Repost: (Background: at this time last year things were CRAZY in my program between absorbing the high school students and all their stuff, rearranging the room, and staff changes plus all the usual Christmas chaos)
Because I knew the adults were going to be pretty well tied up, as far as programming goes, I needed to come up with some activities the kids could do with minimum assistance but that were still meaningful. Then Kate posted this article about Speakaboos including the link to A Christmas Carol. Perfect! Then I remembered that Pete's Stuff had a sensory story about Scrooge (for another fun Christmas activity from Pete try Norbert the Green Nosed Reindeer). And I found an AWESOME unabridged recording of the book on itunes read by the phenomenal Jim Dale (who reads the Harry Potter series, my kids' favorite audio books; mine too). So we're using the sensory story and Speakaboos on the Smart board during morning meeting and then letting the kids listen to the audio book at times when the adults are tied up with the multitude of other things going on right now. If we have time on Friday we'll watch the movie too. Other activities you could quickly put together to do with this book: Make a "humbug" (scroll down to "undirected craft time) Recreate the characters with paper sack puppets Make paper chains for Jacob Marley Make a Christmas wish list for Tiny Tim (we would use Boardmaker PCS and pictures from toy catalogs) Discuss the emotions of the various characters (happy, sad, scared, mad, etc.) Compare Christmas traditions from the Victorian Era with today (presents; family get togethers; Christmas trees; crazy shopping days; dancing; etc.). If I were to do this with my students I would create representations of major traditions using Boardmaker. Then we'd create a chart or Venn diagram on the Smart board and help the kids decide if the activities should go in Christmas past, Christmas present, or both. Vote on your favorite character from the story and make a bar graph using pictures (Scrooge, the ghosts, Jacob Marley, Tiny Tim, Bob Cratchitt, etc.) Make Victorian bonnets or top hats Use some of these ideas for Victorian Christmas crafts Or play some Victorian era Christmas games Gee, all these ideas, that I found and/or came up with in about a 15 minute search, make me wish that we had time to do them! Maybe next year...

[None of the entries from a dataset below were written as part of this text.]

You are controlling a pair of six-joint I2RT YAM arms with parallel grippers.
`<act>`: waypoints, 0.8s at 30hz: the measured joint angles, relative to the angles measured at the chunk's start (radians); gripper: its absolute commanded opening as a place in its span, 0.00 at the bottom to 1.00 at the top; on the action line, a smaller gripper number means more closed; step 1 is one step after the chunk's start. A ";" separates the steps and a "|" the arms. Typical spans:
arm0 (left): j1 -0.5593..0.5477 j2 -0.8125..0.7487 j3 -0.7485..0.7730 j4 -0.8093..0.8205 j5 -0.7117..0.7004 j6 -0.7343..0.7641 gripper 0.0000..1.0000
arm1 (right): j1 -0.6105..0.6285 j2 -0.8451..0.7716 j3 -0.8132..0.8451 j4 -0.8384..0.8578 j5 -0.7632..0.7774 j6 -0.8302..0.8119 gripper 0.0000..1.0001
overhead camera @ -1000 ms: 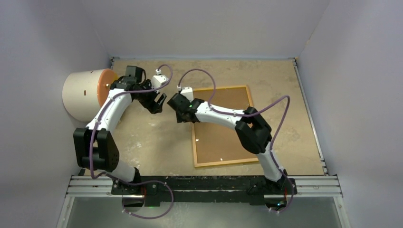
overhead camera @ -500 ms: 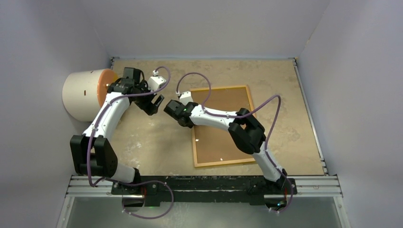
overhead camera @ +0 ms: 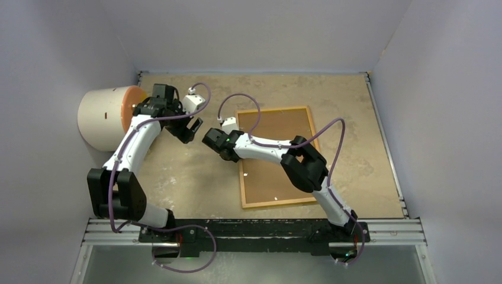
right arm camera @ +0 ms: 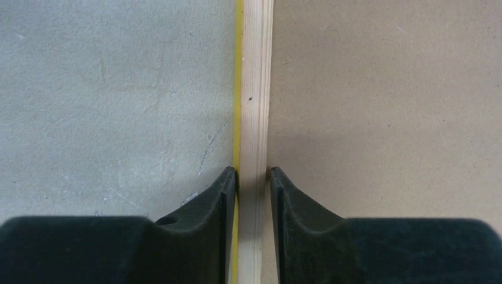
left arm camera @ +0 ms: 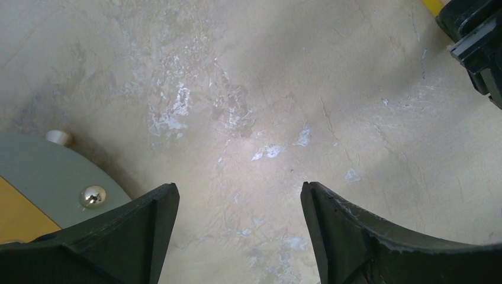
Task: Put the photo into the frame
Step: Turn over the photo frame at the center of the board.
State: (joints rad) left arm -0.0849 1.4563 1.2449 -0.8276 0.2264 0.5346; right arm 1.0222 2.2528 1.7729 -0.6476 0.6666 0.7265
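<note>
frame (overhead camera: pixel 276 203): lying back-up on the table (overhead camera: pixel 189 177), light wood rim showing, brown backing board (overhead camera: pixel 278 171) sitting inside it.
right gripper (right arm camera: pixel 253 174): pinching the frame's left rail toward its far end. One finger is sitting outside by the yellow edge, the other inside over the board.
left gripper (left arm camera: pixel 240 195): hovering just left of the frame's far-left corner, jaws spread, holding nothing.
photo: not showing in any view, so I cannot tell where it is lying.
drum (overhead camera: pixel 103 118): sitting well left of the frame, by the wall.
step (my read): right arm is getting set to lift or flip the frame by that rail.
risk 1: thin rail and narrow bite, so the frame could be twisting out of the pinch on a lift.
risk 2: the board looks loose and could be sliding out if tilted.
risk 3: the grippers are sitting close, so a clash is likely if both are moving.
</note>
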 measured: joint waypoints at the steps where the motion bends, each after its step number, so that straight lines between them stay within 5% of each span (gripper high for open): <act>1: 0.001 0.000 0.000 0.000 -0.003 0.000 0.81 | 0.001 0.000 0.001 0.002 0.000 0.000 0.21; 6: 0.011 0.005 0.000 0.004 -0.022 -0.001 0.81 | 0.003 0.002 0.010 -0.004 -0.004 0.007 0.01; 17: 0.063 0.076 0.000 -0.009 0.012 -0.026 0.80 | -0.002 -0.006 0.041 0.002 -0.100 0.053 0.00; 24: 0.165 0.106 0.072 -0.096 0.106 -0.026 0.78 | -0.002 -0.146 0.074 0.059 -0.203 0.096 0.00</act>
State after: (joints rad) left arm 0.0803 1.5627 1.3170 -0.9237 0.3321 0.5083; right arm 1.0199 2.1071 1.8465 -0.5884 0.4633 0.8223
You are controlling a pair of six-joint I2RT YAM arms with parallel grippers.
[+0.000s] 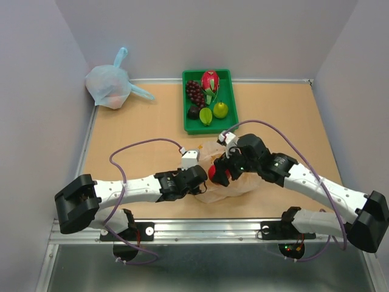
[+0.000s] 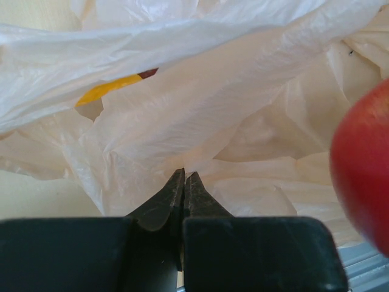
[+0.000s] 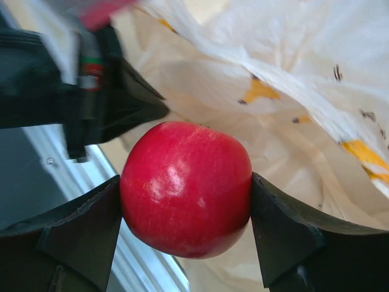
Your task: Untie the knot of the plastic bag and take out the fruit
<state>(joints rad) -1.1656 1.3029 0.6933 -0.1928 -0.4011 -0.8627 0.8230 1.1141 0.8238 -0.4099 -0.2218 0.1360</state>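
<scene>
The peach-orange plastic bag (image 1: 238,182) lies crumpled and open at the table's near middle. My left gripper (image 1: 202,180) is shut on a fold of its near-left edge; in the left wrist view the fingertips (image 2: 184,177) press together into the plastic bag (image 2: 200,109). My right gripper (image 1: 219,174) is shut on the red apple (image 1: 212,173), just above the bag's mouth. In the right wrist view the apple (image 3: 185,188) sits between both fingers, with the bag (image 3: 292,109) behind. The apple also shows in the left wrist view (image 2: 364,164). Dragon fruit (image 1: 210,80), grapes (image 1: 194,92) and green pieces (image 1: 213,112) lie in the green tray (image 1: 228,91).
A pale blue knotted bag (image 1: 109,85) sits in the far left corner by the wall. The green tray stands at the far middle. A metal rail (image 1: 206,228) runs along the table's near edge. My left gripper body (image 3: 91,91) is close beside the apple.
</scene>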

...Next, ahem THIS, year....
Kate at Teaching Learners with Multiple Special Needs recently posted her wonderful adaptations of Pete's Christmas Carol sensory story. They, and some support activities, are all available on Adapted Learning. We'll be making our own sensory characters. We'll read the audio book again as well as play one or two of Kate's games. We are having a Christmas get-together with our compatriot elementary class so we'll do the sensory story that day as well as watch one of the many versions of the movie. If we have time we'll add in some more of Kate's fantastic ideas (thanks Kate for saving me a ton of time and work!!!).